A bead slides without friction around a loop-the-loop (Fig.). The bead is released from rest at a height h = 3.50R. How large is the normal force on the bead at point (A) if its mass is 50 g?

 

The speed at the top can be found from the conservation of energy for the bead-track-Earth system,
We define the bottom of the loop as the zero level for the gravitational potential energy.

$\mathrm{Since} {\mathrm{v}}_{\mathrm{i}} = 0, {\mathrm{E}}_{\mathrm{i}} = {\mathrm{K}}_{\mathrm{i}}+{\mathrm{U}}_{\mathrm{i}} = 0 + \mathrm{mgh} = \mathrm{mg}(3.50\mathrm{R})$

The. total energy of the bead at point (A) can be written as ${\mathrm{E}}_{\mathrm{A}} = {\mathrm{K}}_{\mathrm{A}}+{\mathrm{U}}_{\mathrm{A}} = \frac{1}{2}{{\mathrm{mv}}_{\mathrm{A}}}^2+\mathrm{mg}\left(2\mathrm{R}\right)$

Since mechanical energy is conserved, ${\mathrm{E}}_{\mathrm{i}} = {\mathrm{E}}_{\mathrm{A}}, \mathrm{we} \mathrm{get}$

$\mathrm{mg}(3.50\mathrm{R}) = \frac{1}{2}{{\mathrm{mv}}_{\mathrm{A}}}^2+\mathrm{mg}\left(2\mathrm{R}\right)$

simpliflying, ${{\mathrm{v}}_{\mathrm{A}}}^2 = 3.0 \mathrm{gR} \Rightarrow {\mathrm{v}}_{\mathrm{A}} = \sqrt{3.0 \mathrm{gR}}$

To find the normal force at the top, we construct a force diagram as shown,

Here we assume that N is downward, like mg.

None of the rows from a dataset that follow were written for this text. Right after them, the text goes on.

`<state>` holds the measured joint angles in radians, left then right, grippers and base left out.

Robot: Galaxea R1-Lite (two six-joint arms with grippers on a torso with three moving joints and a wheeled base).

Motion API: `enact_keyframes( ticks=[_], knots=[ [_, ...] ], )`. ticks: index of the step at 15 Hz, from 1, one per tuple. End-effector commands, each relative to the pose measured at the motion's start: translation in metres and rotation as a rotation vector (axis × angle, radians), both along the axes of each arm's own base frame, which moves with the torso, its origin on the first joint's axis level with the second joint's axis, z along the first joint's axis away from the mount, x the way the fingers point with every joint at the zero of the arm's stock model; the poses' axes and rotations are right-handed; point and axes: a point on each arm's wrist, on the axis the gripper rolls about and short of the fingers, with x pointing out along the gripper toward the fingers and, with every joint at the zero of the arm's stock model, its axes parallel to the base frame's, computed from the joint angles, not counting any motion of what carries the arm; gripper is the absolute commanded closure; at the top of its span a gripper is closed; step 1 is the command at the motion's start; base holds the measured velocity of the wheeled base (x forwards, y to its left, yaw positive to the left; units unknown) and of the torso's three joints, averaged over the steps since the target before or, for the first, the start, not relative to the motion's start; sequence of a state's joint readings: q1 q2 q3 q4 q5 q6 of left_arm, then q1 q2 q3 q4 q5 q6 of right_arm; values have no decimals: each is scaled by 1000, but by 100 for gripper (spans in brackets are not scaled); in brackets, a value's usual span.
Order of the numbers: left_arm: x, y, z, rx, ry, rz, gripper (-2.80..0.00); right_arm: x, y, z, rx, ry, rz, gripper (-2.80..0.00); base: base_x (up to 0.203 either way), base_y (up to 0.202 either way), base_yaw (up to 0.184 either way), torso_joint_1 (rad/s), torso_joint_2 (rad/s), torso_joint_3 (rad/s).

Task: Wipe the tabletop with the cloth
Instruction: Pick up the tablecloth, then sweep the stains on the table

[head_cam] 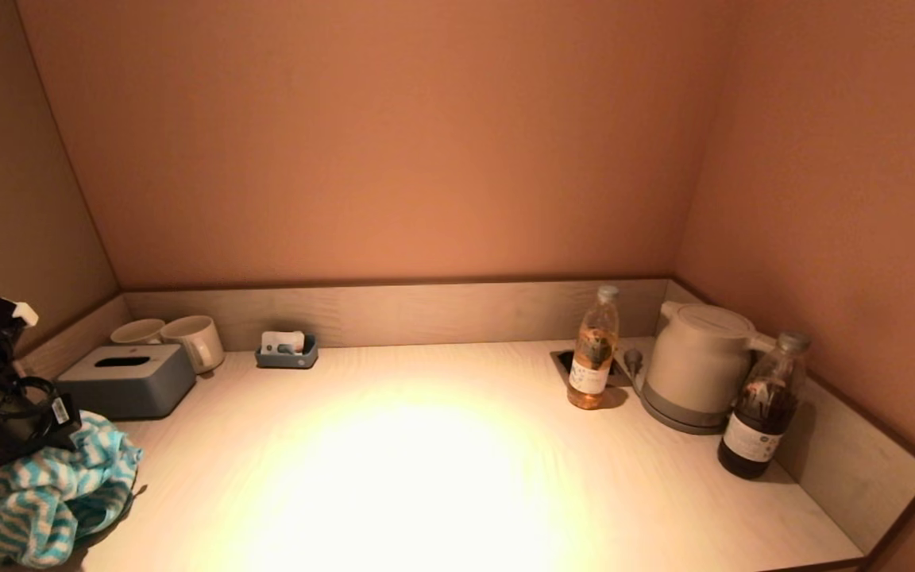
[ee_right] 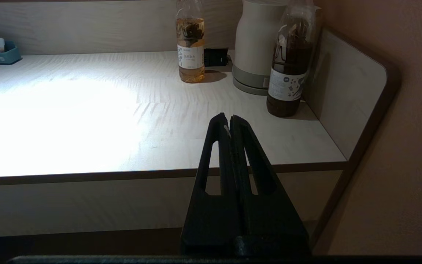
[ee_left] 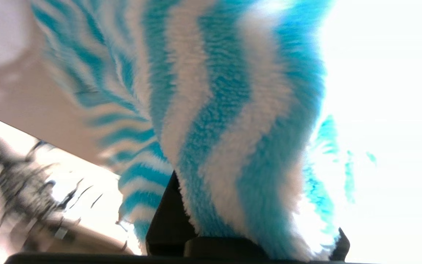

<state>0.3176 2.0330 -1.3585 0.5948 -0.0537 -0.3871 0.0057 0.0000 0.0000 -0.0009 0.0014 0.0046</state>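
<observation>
Cloth [head_cam: 52, 492], striped blue and white, hangs bunched at the lower left of the head view, held by the left gripper [head_cam: 25, 445] at the surface [head_cam: 394, 477] edge; dragged wide, it could knock the tissue box [head_cam: 128, 380] or cups [head_cam: 187, 340] just above it. A small tray [head_cam: 287, 353] holds packets.

Left wrist view: jaws pinch the cloth, which fills the centre.

Right wrist view: right gripper [ee_right: 229, 123], jaws pressed together, sits below the surface's front edge, lower centre; amber bottle [ee_right: 190, 44] half full, dark bottle [ee_right: 289, 69] nearly full, kettle [ee_right: 255, 47] between, upper right.
</observation>
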Motion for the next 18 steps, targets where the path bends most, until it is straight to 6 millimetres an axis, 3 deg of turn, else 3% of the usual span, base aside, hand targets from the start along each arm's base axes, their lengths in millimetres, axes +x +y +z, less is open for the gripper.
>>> enact_keyframes(
  ticks=[1,4,7,10,14,18],
  knots=[
    [-22,-23,58,-9,-159,-62,0,0,0,0,0,-1,1,0,0,0,0,0,0,0],
    [-50,-82,110,-61,-317,-286,0,0,0,0,-1,-1,1,0,0,0,0,0,0,0],
    [-77,-143,138,-88,-418,-539,0,0,0,0,-1,-1,1,0,0,0,0,0,0,0],
    [-90,-188,158,-125,-511,-730,0,0,0,0,0,-1,1,0,0,0,0,0,0,0],
    [-85,-215,196,-157,-705,-811,0,0,0,0,-1,-1,1,0,0,0,0,0,0,0],
    [-60,-226,196,-174,-822,-779,0,0,0,0,0,-1,1,0,0,0,0,0,0,0]
  ],
)
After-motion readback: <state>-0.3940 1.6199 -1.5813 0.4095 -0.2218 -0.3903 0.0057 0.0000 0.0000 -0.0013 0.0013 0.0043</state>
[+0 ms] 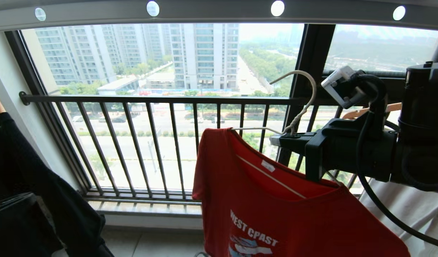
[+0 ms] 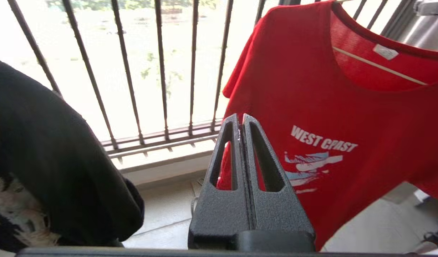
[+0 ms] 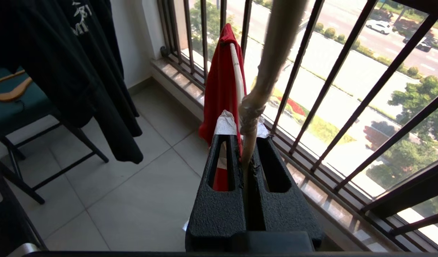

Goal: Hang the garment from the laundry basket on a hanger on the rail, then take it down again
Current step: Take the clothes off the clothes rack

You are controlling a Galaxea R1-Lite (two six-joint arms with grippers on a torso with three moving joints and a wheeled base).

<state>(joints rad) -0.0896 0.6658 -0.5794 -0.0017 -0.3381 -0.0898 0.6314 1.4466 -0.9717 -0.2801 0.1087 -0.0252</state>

$\sum _{ }{\mathrm{F}}_{\mathrm{y}} = {\mathrm{ma}}_{\mathrm{y}}; \mathrm{N} + \mathrm{mg} = \frac{{\mathrm{mv}}^2}{\mathrm{r}}$

$\mathrm{N} = \mathrm{m}[\frac{{\mathrm{v}}^2}{\mathrm{R}}-\mathrm{g}] = \mathrm{m}[\frac{3.0\mathrm{gR}}{\mathrm{R}}-\mathrm{g}] = 2.0 \mathrm{mg}$

$\mathrm{N} = 2.0(50\times {10}^{-3}\mathrm{kg})(10.0 \mathrm{m}/{\mathrm{s}}^2)$

   = 1.0 N downward